Task objective: Work out how many lines of the material below mention the word "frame"; reply with the number only.
***
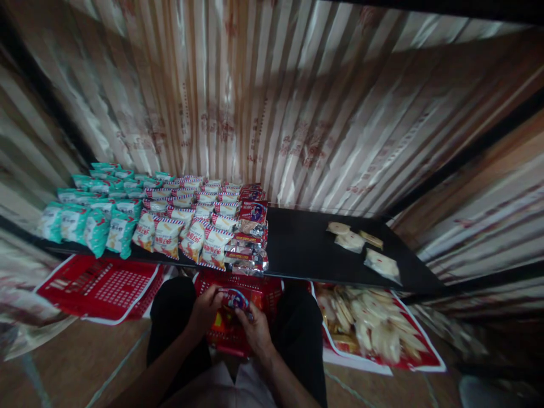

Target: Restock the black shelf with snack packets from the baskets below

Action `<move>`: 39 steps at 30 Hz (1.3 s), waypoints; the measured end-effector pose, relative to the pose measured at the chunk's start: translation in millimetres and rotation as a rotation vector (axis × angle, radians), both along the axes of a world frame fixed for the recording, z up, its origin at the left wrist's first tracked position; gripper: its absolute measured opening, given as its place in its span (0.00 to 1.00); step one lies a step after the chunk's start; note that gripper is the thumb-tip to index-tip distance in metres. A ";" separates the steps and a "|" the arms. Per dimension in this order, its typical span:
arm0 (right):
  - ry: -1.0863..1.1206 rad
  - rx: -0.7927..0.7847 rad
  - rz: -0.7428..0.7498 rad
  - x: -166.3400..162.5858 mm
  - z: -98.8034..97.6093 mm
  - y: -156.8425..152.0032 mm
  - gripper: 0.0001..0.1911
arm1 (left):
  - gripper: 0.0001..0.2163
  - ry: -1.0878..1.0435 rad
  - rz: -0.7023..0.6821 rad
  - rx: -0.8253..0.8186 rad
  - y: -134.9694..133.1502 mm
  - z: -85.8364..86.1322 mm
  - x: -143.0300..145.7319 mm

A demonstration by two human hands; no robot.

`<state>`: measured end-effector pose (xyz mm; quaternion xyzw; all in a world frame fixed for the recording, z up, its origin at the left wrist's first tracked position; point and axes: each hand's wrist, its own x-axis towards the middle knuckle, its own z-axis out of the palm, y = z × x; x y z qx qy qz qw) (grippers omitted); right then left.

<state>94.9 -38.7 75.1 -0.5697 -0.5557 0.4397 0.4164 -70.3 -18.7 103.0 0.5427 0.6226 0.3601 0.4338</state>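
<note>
Between my knees, my left hand (209, 306) and my right hand (256, 327) grip the two ends of a small dark red and purple snack packet (236, 298). Below it sits a red basket (232, 344) with some red and yellow packs, partly hidden by my hands. Just ahead, matching dark red packets (251, 212) form a column on the black shelf (297, 238). Left of that column stand rows of white packets with red print (216, 243), then teal packets (98, 229).
Several pale round packaged items (351, 241) lie on the shelf's right part. A red basket full of similar pale packs (378, 323) stands on the floor at right. Another red basket (102, 283) is at left. Pleated sheeting (272, 102) hangs behind the shelf.
</note>
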 end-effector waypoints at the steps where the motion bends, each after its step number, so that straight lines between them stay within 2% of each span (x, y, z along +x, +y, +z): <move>1: -0.034 0.043 0.032 -0.5 8.5 -2.3 0.14 | 0.11 -0.054 0.009 -0.008 -0.7 6.4 -1.4; 6: -0.168 0.290 0.121 3.1 49.4 -10.4 0.14 | 0.14 -0.346 -0.005 -0.066 -4.2 46.9 -8.4; 10: -0.096 0.310 0.111 7.7 71.9 -9.0 0.15 | 0.15 -0.420 -0.022 -0.134 -7.3 64.1 -11.6; 15: -0.018 0.242 -0.086 7.9 92.3 1.7 0.15 | 0.15 -0.441 -0.045 -0.133 -8.1 62.3 -6.6; 19: 0.104 0.158 -0.140 10.0 107.0 21.0 0.19 | 0.15 -0.452 -0.106 -0.059 -7.3 60.6 2.1; 22: 0.135 0.158 -0.185 15.2 117.0 43.3 0.19 | 0.20 -0.525 -0.105 -0.002 -5.4 61.6 11.4; 26: 0.056 0.218 -0.251 23.2 129.4 74.5 0.20 | 0.29 -0.613 -0.040 0.018 1.0 63.5 27.3; 31: -0.124 0.271 -0.300 28.3 143.3 104.0 0.22 | 0.28 -0.664 0.077 0.091 16.0 59.5 47.6; 34: -0.229 0.282 -0.300 29.7 150.3 118.7 0.22 | 0.25 -0.593 0.134 0.170 27.9 54.3 55.6; 39: -0.362 0.309 -0.292 29.4 157.7 142.1 0.20 | 0.18 -0.360 0.228 0.307 47.2 50.7 61.1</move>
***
Written answer: 2